Nurses smell stool for diarrhea cause: nursing nose makes odiferous diagnosis
Can nurses smell the diagnosis better than doctors and tests? Especially by smelling stool for cause of diarrhea?
Nurses have long been contributing to astute observations that have stood the test of time. A shining example is Sister Mary Joseph's nodule.
All diarrheas are not the same and nurses can smell and actually diagnose the cause for diarrhea. An early diagnosis can help early specific treatment.
Clostridium difficile diarrhea can be devastating and prompt treatment may help attenuate the seriousness pending results of investigations. Johansen and colleagues studied diarrheal stool sample and found that nurses could identify Clostridium difficile toxin positivity in 31 out of 37 cases yielding a sensitivity and specificity of 84 and 77% respectively. The authors concluded that there is a characteristic “Clostridial odor” that helps nurses identify the cause.
These results of the odiferous diagnosis were confirmed in a more recent study by Burdette and Bernstein and published in the journal Clinical Infectious Diseases 2007.
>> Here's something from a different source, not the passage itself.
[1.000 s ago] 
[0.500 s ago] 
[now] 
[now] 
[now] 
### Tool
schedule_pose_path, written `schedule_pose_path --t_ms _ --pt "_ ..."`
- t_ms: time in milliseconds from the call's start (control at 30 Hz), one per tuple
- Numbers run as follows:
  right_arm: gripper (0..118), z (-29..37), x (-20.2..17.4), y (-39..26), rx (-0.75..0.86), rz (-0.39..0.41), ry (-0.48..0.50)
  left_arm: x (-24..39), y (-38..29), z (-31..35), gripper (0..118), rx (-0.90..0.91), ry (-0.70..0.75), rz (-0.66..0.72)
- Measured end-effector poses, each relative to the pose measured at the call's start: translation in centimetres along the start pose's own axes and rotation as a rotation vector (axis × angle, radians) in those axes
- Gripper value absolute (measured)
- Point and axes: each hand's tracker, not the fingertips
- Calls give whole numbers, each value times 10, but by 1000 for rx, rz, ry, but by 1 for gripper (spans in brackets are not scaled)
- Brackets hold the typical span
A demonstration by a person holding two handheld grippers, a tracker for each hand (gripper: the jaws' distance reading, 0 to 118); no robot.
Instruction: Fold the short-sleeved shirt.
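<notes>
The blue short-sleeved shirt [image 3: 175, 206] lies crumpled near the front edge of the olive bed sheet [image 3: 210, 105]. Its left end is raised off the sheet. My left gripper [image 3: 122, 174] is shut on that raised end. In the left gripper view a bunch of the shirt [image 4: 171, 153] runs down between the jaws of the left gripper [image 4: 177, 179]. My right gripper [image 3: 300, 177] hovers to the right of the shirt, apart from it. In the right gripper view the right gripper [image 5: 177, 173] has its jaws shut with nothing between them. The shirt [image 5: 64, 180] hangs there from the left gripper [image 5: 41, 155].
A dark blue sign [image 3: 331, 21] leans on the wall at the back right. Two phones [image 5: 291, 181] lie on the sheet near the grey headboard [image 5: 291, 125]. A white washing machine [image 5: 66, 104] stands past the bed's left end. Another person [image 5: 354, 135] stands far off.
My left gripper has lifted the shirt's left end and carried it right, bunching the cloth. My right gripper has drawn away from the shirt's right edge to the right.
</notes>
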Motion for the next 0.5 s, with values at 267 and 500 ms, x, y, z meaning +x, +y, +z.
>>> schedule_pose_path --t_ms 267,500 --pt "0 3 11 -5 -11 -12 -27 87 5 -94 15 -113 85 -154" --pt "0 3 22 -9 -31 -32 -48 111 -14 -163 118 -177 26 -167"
Do you believe the data above that nurses have sharp noses and can actually identify cause of diarrhea? Do you think it is because they tend to be more perceptive as an occupation OR that nurses are predominantly women and that women are more perceptive than men? Please share your thoughts.


interesting information in this article and very informative blog. As an experienced healthcare person I agree with most of the article. .
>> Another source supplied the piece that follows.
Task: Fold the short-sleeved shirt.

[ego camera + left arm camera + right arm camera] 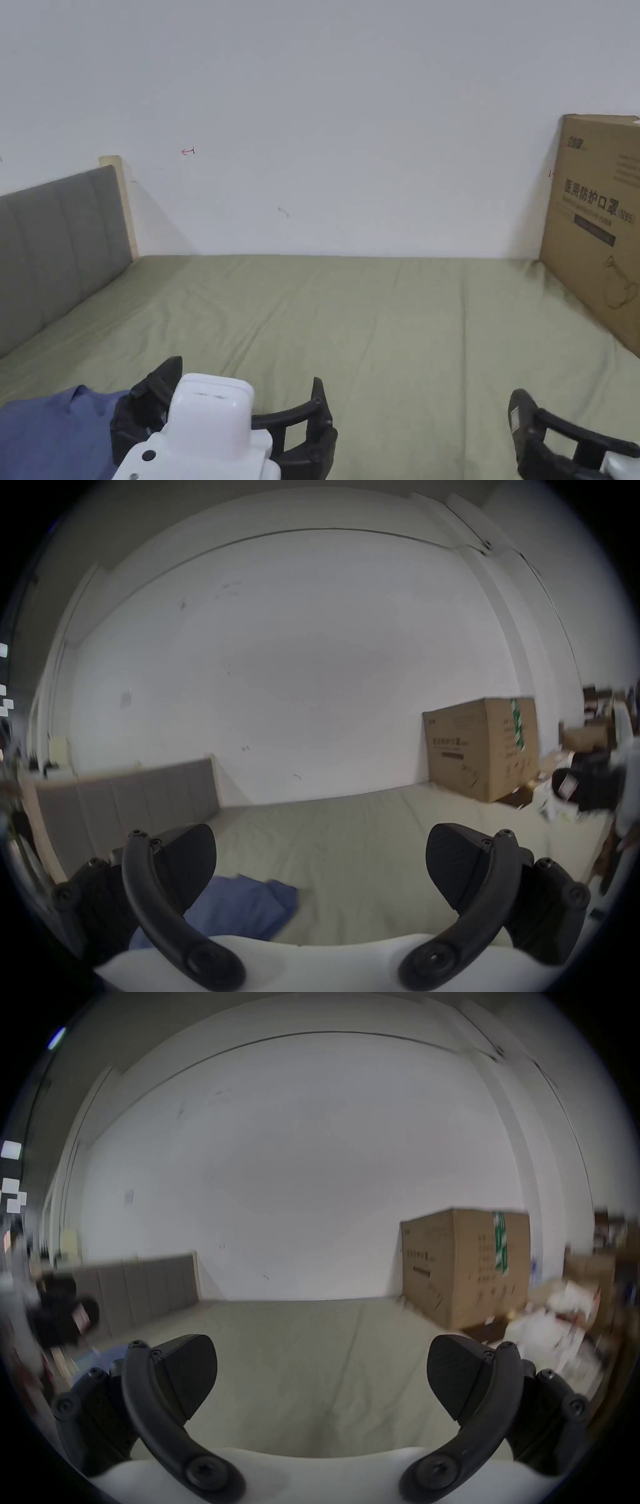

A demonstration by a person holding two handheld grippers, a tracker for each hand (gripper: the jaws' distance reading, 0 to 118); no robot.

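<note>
Head view: a bed (375, 312) under an olive sheet is seen against a white wall (350, 112), with a grey headboard (56, 250) at the left and a cardboard box (600, 225) at the right. The shirt (50, 437), blue, is laid crumpled on the sheet at the near left corner. The left gripper (240, 390) is held low beside the shirt, its jaws spread wide with nothing between them; whether it touches the cloth cannot be told. The right gripper (562, 412) is cut by the lower right edge, well apart from the shirt.

Left gripper view: the jaws are seen wide apart, and the shirt (242, 909) is lying just past the left jaw.

Right gripper view: the right gripper (322, 1373) is held over bare sheet, jaws wide apart and empty. A blurred blue patch, probably the shirt (100, 1359), is seen at the left.
</note>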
Very Honest and str8 forward. Thanks for doing it
Posted by:mel | July 05, 2008 at 11:58 AM
Interesting blog. I have read that women have more sensory receptors than men at least for hearing and smell, so that may be part of it. As a hospital nurse, I spend 8 hours living with my patients and intimately caring for them...can't help but notice smells. I, unfortunately or not, have a diminished sense of smell and so don't have this capability to identify diarrhea smells and source, other than the very obvious ones of cdiff and GI bleeding. My coworkers are very good at this though. I think it's a matter of experience...as a new nurse you notice the diarrhea and associated smell, and then learn the cause after tests. The smells most definitely become ingrained in your memory.